A slightly more sophisticated multiplexing technique for rate reduction of coded voice traffic traveling in a packet network consists of decoding (i.e., synthesizing) a received packet of coded voice traffic that was coded at an original (i.e., higher) rate. The fully synthesized speech signal is then re-coded at a lower rate, thereby preserving certain characteristics of the original speech, while freeing up bandwidth to insert the ancillary information or to alleviate network congestion. The operation of decoding the coded voice traffic into recovered speech and re-coding the recovered speech at a different (i.e., lower) rate is known as transcoding (or “tandem operation”), which has the disadvantage of requiring the processing and memory resources for a full codec just to provide rate reduction functionality. In the case of most codecs, the additional resources/cost associated with providing rate reduction functionality of the type described above are considered too high for mass implementation. In addition, transcoding exposes the speech to possible degradation as it is synthesized and then re-coded.

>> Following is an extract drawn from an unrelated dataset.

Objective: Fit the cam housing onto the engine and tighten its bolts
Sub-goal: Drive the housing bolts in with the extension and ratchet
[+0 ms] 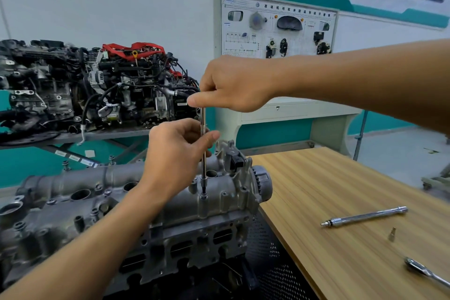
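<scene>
The grey aluminium cam housing [102,185] lies on top of the engine [185,238] at lower left. A thin steel extension bar [204,163] stands upright with its socket on a bolt [203,196] near the housing's right end. My right hand [233,85] pinches the bar's top end. Lower down, my left hand [177,151] holds the bar's shaft between thumb and fingers. Several other bolts [98,187] sit along the housing.
A wooden table [341,190] at right carries a second extension bar [365,216], a small bit [392,234] and a ratchet handle [425,271]. A complete engine [97,87] rests on a stand behind. A training board [277,29] hangs on the wall.
</scene>
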`<state>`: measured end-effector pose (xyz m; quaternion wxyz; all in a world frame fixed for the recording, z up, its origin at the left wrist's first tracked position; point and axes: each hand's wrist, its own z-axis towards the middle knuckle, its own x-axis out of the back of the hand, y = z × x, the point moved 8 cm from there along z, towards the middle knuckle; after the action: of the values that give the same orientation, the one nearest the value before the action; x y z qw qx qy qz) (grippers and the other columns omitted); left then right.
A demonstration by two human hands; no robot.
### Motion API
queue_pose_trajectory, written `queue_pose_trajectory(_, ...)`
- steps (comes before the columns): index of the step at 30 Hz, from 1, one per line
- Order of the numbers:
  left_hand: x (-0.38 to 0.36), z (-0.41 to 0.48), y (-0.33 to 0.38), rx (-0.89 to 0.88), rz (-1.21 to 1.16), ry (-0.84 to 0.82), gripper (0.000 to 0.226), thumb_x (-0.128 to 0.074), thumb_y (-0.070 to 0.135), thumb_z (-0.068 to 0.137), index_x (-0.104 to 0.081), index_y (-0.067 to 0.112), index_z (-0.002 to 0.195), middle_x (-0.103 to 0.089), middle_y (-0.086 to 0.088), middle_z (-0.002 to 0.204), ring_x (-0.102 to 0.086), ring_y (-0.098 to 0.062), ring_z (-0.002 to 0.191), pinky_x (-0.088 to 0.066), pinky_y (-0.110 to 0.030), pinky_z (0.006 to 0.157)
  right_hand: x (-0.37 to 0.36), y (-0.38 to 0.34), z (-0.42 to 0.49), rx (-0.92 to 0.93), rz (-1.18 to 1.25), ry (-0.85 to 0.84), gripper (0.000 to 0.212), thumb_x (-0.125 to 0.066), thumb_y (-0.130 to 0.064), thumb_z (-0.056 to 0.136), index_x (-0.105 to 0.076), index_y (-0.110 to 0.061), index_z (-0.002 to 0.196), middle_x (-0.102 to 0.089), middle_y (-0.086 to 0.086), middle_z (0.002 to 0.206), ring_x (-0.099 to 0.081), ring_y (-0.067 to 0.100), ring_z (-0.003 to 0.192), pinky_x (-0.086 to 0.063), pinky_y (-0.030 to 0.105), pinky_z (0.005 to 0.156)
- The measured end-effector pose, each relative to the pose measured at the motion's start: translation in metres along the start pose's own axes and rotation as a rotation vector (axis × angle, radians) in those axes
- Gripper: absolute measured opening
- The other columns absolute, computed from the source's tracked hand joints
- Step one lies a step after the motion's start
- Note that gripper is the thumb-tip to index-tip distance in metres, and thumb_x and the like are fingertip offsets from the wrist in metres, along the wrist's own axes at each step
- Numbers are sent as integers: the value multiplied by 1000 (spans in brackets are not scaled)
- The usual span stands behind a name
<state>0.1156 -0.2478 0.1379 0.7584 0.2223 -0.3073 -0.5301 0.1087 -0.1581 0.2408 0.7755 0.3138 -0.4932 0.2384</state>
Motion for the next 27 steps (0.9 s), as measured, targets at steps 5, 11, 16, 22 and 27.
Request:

Moreover, both of the above techniques can lead to severe degradations in voice quality during prolonged periods of a required rate reduction, such as may occur when, for example, two air interfaces need to run at different packet rates for a mobile-to-mobile call. In such cases, the coded voice traffic emanating from the near-end mobile may need to be reduced by the network before being transmitted to the far-end mobile until the radio condition improves. Such a situation may last for several seconds or even minutes, which tends to have significant deleterious effects on intelligibility when conventional rate reduction methods are employed.
Therefore, a need exists in the industry to provide an improved mechanism for reducing the coding rate of coded voice traffic traveling in a packet network without significantly affecting voice quality.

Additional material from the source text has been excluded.